### Work task:
Restate the data that follows exactly as it stands, beginning with the first line and ending with the line that contains "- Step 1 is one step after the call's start".

### Information supplied:
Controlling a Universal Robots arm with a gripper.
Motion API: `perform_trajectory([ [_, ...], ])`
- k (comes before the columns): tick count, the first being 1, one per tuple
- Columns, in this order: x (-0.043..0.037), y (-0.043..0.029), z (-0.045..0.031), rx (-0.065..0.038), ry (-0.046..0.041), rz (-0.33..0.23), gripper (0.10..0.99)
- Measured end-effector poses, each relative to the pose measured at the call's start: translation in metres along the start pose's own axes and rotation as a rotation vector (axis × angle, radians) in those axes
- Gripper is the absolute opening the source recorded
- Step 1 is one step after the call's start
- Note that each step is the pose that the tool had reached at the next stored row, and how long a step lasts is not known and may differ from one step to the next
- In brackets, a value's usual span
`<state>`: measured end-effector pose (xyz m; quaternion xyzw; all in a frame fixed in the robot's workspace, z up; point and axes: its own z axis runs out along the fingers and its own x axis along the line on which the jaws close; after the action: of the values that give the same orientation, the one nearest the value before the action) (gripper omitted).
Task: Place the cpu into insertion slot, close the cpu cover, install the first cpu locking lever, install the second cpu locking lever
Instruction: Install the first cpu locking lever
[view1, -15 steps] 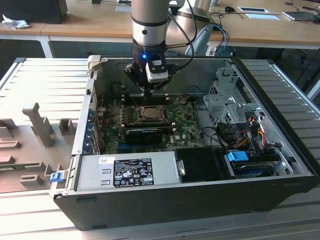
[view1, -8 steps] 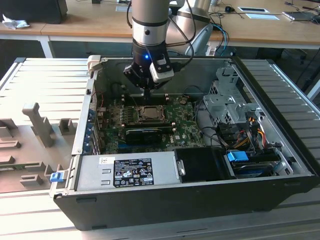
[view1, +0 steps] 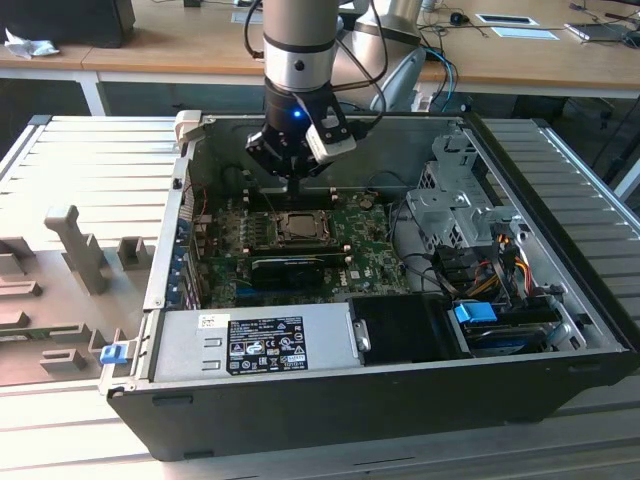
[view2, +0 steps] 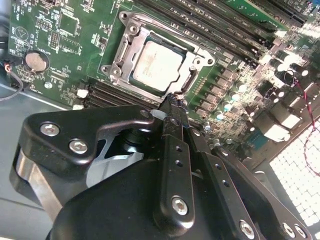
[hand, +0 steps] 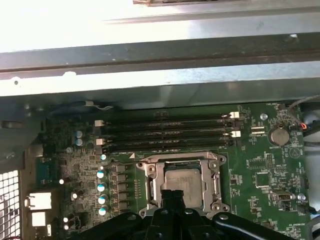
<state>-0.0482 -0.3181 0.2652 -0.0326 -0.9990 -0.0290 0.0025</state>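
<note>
The cpu (view2: 156, 65) lies flat in the insertion slot (view2: 126, 75) on the green board, its silver-grey top showing. The cpu cover (view2: 131, 31) lies down around it, its window framing the chip. My gripper (view2: 175, 100) hangs just above the socket's edge, its thin black fingers (view2: 172, 145) pressed together with nothing between them. In the first wrist view the cpu (hand: 183, 181) sits within the cpu cover (hand: 152, 185), with the gripper (hand: 172, 196) over its near edge. In the exterior view the gripper (view1: 293, 190) stands above the insertion slot (view1: 299, 228) inside the open computer case.
Long black memory slots (hand: 165, 132) run beside the socket. A black card (view1: 290, 266) lies across the board in front of it. A power supply (view1: 255, 342), drive cage (view1: 452, 215) and cables (view1: 495, 265) stand inside the case walls (view1: 330, 405). A coin battery (hand: 278, 135) sits nearby.
</note>
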Motion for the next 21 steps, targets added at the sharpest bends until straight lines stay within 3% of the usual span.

### Answer:
Controlling a Universal Robots arm with a gripper.
Motion API: `perform_trajectory([ [_, ...], ])`
- k (comes before the columns): tick count, the first being 1, one per tuple
- Columns, in this order: x (-0.043..0.037), y (-0.043..0.029), z (-0.045..0.031), rx (-0.065..0.038), ry (-0.046..0.041), rz (-0.33..0.23), gripper (0.10..0.99)
- Measured end-effector poses, each relative to the pose measured at the call's start: translation in metres along the start pose's own axes and rotation as a rotation vector (axis × angle, radians) in those axes
- Gripper is the absolute opening the source recorded
- Step 1 is one step after the call's start

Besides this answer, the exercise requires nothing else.